A crise econômica provocada pela combinação de pandemia e seca levou muitos camponeses, desesperados, a pendurar cada vez mais cabras nas árvores. O desequilíbrio passou a reinar.
O que antes era um ciclo econômico natural e virtuoso acabou ruim para os animais, para as árvores e, no fim, para os humanos que dependem deles. É um problema muito mais complexo do que apenas apontar dedos e denunciar maus tratos de bichinhos.

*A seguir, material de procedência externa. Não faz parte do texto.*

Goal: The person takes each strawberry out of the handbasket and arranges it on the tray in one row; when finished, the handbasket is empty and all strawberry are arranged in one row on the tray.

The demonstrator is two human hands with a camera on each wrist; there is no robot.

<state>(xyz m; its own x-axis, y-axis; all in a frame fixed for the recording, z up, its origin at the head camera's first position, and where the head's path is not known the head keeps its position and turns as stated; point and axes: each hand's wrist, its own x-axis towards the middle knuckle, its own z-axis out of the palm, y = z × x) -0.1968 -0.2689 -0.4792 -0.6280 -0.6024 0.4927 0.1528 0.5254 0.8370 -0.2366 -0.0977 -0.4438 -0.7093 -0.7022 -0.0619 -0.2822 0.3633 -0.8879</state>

Em todo caso, as cabras nas árvores acabaram virando uma marca local. Um exemplo contemporâneo de como uma presença forçada em um ambiente estranho pode criar algo novo e influenciar o entorno.
Foi assim que surgiu Essaouira, a bela cidade costeira que serve de base para os turistas à procura dos bodes voadores. Ela foi encomendada em meados do século 18 pelo rei Mohammed 3º a um engenheiro francês, que usou mão de obra conterrânea na labuta.
Essaouira foi erguida por franceses cristãos, que viraram prisioneiros após uma fracassada tentativa de invasão. Patrimônio da humanidade, é uma cidade fortificada que mistura engenharia militar europeia com arquitetura islâmica do Norte da África.